[Opening Data for processing section]

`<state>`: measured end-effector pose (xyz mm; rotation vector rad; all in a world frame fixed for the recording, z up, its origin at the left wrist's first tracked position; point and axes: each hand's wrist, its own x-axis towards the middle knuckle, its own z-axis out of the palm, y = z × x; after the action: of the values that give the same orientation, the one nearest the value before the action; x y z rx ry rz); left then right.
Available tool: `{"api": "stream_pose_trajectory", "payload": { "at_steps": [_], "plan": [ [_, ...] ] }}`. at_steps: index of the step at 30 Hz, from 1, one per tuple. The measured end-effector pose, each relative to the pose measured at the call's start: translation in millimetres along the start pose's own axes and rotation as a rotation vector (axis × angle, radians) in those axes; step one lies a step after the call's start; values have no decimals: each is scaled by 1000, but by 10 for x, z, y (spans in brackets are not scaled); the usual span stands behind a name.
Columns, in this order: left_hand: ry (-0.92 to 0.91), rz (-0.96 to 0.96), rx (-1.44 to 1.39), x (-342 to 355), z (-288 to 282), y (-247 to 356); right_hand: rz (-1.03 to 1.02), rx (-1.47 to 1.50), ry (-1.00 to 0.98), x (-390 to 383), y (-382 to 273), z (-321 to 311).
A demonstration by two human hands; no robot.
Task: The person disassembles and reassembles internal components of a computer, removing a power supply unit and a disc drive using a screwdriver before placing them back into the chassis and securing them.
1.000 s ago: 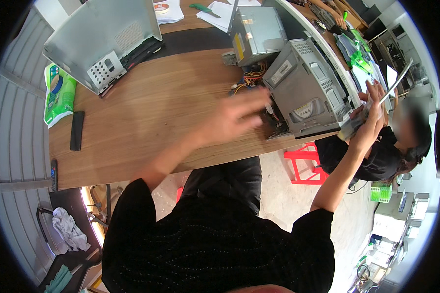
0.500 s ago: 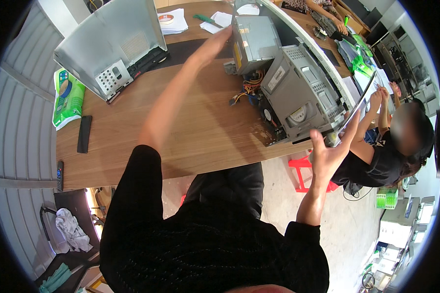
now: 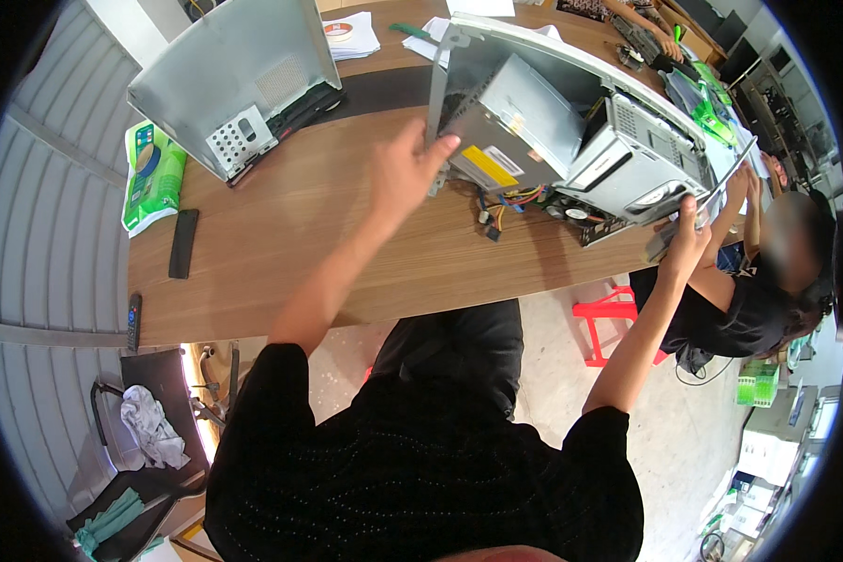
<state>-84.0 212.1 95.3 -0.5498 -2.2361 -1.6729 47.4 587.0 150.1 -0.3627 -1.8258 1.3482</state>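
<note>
An opened desktop computer case [image 3: 452,70] is tilted on the wooden table in front of me. It holds a boxy metal power supply [image 3: 510,140] with a yellow label, and a grey drive cage [image 3: 642,150]. Coloured cables [image 3: 498,214] hang out beneath the power supply. My left hand [image 3: 405,173] grips the case's left edge, its thumb on the inner side. At the right end, my right hand [image 3: 686,245] is closed around the case's lower corner, thumb up; some of its fingers are hidden.
A detached metal side panel [image 3: 244,84] stands at the left, beside a green packet [image 3: 155,183] and a black phone [image 3: 184,244]. A remote [image 3: 135,321] lies at the table's left edge. A co-worker [image 3: 759,290] sits close on the right, near a red stool [image 3: 604,314].
The case has turned and tilted, bringing the power supply's labelled side into view. My left hand has come nearer along its left edge; my right hand has moved right and closed on the corner.
</note>
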Motion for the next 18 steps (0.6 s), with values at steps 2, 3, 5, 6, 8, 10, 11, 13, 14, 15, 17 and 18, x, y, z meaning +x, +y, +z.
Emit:
{"api": "stream_pose_trajectory", "payload": {
  "at_steps": [2,3,5,6,8,10,11,13,14,15,17,18],
  "plan": [
    [105,87,102,-201,56,99,23,23,36,44,44,49],
    [99,79,110,-295,24,183,-14,39,100,27,54,112],
    [27,12,15,-391,9,327,-49,42,169,-82,-46,207],
    [20,-14,24,-474,-22,318,-167,-32,319,-235,-168,317],
    [-45,-59,81,-422,-115,290,-434,-122,588,-470,-275,458],
    [-82,25,10,-369,-166,167,-293,-45,522,-897,-247,446],
    [-126,104,-53,-338,-209,82,-276,38,440,-1091,-218,523],
    [-146,-10,-146,-147,-408,-94,-240,53,146,-1443,-294,786],
    [-161,-119,-248,-61,-476,-133,-225,47,51,-1524,-324,899],
    [-166,-122,-244,52,-499,-96,-220,48,-38,-1536,-342,1034],
    [-163,30,-352,263,-537,48,15,198,-65,-1554,-442,1229],
    [-163,39,-359,342,-509,102,57,277,-101,-1496,-404,1272]
  ]
}}
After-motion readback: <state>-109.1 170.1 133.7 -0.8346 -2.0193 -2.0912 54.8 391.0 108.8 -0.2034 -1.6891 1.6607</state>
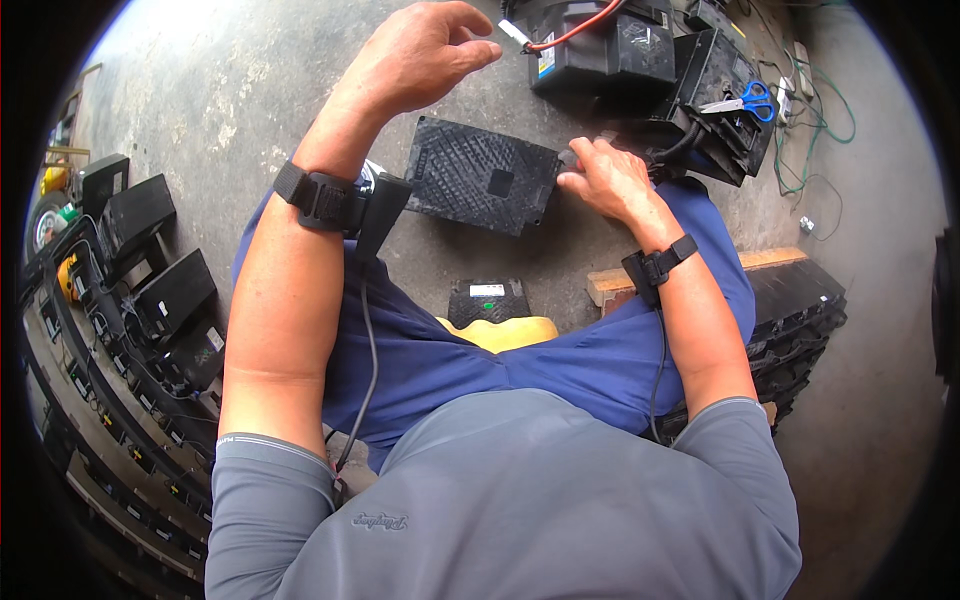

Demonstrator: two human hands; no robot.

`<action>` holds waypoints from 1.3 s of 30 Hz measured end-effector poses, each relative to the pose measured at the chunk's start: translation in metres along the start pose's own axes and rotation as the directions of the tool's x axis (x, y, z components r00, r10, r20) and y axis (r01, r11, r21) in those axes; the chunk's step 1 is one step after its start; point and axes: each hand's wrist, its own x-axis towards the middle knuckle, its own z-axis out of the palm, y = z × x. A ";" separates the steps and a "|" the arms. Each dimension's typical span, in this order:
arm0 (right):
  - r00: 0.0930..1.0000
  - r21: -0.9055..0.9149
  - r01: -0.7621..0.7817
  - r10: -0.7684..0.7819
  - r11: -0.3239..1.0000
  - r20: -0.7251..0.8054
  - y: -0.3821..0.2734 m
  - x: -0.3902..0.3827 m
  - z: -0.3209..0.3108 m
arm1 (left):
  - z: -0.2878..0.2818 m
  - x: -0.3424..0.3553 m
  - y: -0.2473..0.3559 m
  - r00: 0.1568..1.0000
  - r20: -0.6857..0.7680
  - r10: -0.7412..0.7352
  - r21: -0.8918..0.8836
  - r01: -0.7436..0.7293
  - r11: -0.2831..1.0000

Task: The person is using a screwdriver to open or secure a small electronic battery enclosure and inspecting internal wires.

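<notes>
A black, textured rectangular panel (480,175) lies in front of me, with a small square mark and notched edges. At its right edge is my right hand (612,182), fingers bent and pinched together around something small and greyish that I cannot make out. My left hand (420,55) hangs beyond the panel's far left corner, its fingers loosely curled and thumb apart, with nothing visible in it. Right of that hand, a white connector (514,33) on a red cable sits by a bulky black case (600,50).
Blue-handled scissors (752,102) lie on black units at the far right, near a green cable (835,128). Black boxes (140,215) and racks line the left. A black box (488,300) and yellow seat (500,333) sit between my legs; stacked black units (795,310) stand right.
</notes>
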 end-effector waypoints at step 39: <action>0.991 -0.080 0.081 -0.089 0.993 -0.101 0.013 0.002 0.013 | -0.013 -0.001 0.031 0.975 0.077 -0.211 -0.114 0.218 0.969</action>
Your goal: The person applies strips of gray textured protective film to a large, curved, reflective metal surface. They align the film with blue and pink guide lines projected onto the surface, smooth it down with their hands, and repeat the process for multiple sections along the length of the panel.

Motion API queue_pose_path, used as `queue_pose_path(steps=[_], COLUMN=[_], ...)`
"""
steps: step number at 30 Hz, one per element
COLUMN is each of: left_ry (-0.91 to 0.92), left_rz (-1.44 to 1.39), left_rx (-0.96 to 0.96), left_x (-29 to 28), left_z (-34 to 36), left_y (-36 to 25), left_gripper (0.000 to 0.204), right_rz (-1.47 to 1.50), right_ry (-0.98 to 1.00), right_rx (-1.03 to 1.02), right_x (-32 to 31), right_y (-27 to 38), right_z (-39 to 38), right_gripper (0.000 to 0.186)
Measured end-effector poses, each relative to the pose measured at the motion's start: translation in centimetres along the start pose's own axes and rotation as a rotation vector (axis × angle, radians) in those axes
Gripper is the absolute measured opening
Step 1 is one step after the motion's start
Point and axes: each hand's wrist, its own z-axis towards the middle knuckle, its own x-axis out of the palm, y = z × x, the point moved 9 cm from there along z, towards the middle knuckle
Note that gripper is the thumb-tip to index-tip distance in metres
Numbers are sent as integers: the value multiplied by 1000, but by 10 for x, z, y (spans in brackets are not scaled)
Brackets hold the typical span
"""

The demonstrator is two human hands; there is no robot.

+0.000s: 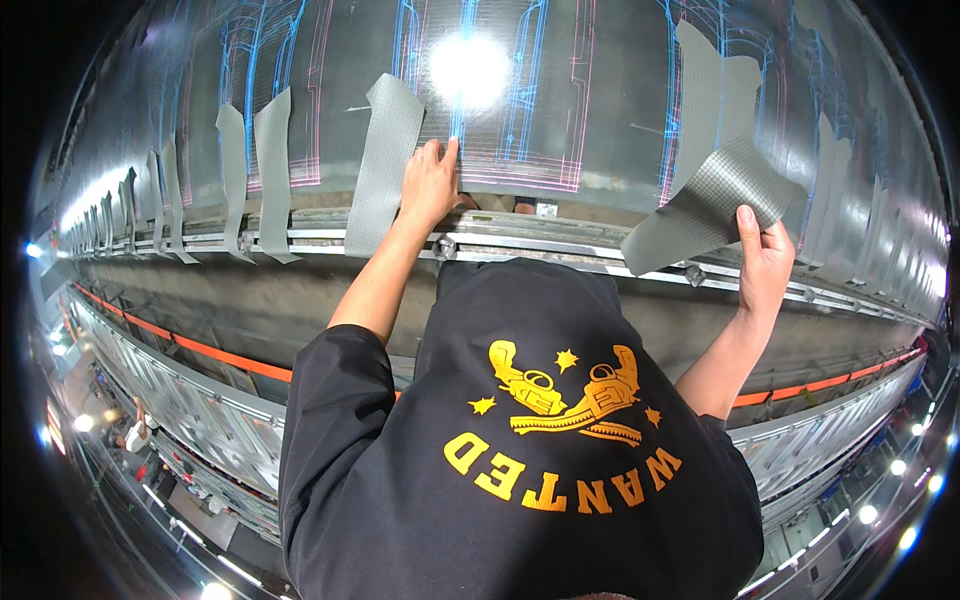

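My left hand (428,185) is at the dark panel (365,30) printed with blue and pink lines, index fingertip on it and the other fingers bent, beside a grey textured strip (372,190) that lies on the panel and over its lower edge. My right hand (762,255) grips a grey textured piece (700,215), thumb on top; the piece is bent, its upper part curled over. Behind it, another grey piece (705,100) lies on the panel.
More grey strips (272,170) lie along the panel to both sides. A metal rail (540,238) runs along its near edge. Lower down are an orange beam (180,338) and another long panel row (200,400). A person (137,432) is far off at lower left.
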Motion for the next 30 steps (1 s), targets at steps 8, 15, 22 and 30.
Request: queue_pose_path(steps=[8,15,22,30], left_ry=[-52,35,-120,93], left_rz=[-199,-99,-14,18], left_rx=[-19,135,230,60], left_x=[-6,-11,-24,-22], left_z=[-7,-5,-10,20], left_y=[12,-15,-35,-25], left_gripper=[43,29,21,52], right_rz=[35,70,123,110], right_ry=[47,105,95,101], right_rx=[-2,23,-13,-7], right_x=[13,27,34,41], right_y=[-8,-21,-7,-3], right_z=[23,31,32,30], right_gripper=[29,33,33,33])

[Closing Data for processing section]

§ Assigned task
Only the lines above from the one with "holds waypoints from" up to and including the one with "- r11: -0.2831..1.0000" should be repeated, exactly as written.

§ Answer to this exercise
`<action>` holds waypoints from 1.3 s of 30 Hz measured end-effector poses, each relative to the pose measured at the chunk's start: translation in metres along the start pose's own axes and rotation as the directions of the tool's x axis (x, y, z components r00, r10, r20) and y axis (r01, r11, r21) in those axes; the chunk's step 1 is one step after its start; point and axes: each hand's wrist, its own x-axis towards the middle knuckle, its own z-axis out of the palm, y = z × x. A ";" separates the steps and a "|" the arms. Each dimension's typical span, in this order:
arm0 (right):
  - r00: 0.0930..1.0000
  - r21: -0.9055..0.9149
  - r01: -0.7621..0.7817
  - r10: -0.7684..0.7819
  - r11: -0.3239..1.0000
  - r20: -0.7251..0.8054
  - y: -0.3821..0.2734 m
  - x: -0.3902..0.3827 m
  - z: -0.3209..0.3108 m
arm1 (left):
  - z: -0.2878..0.2818 m
  - x: -0.3424..0.3553 m
  - y: -0.2473..0.3559 m
  - r00: 0.1568..1.0000
  - r20: -0.6857..0.7680
  - r10: -0.7412..0.7352
  - r21: -0.8918..0.8836
  - r01: -0.7436..0.7293
  - r11: -0.2831..1.0000

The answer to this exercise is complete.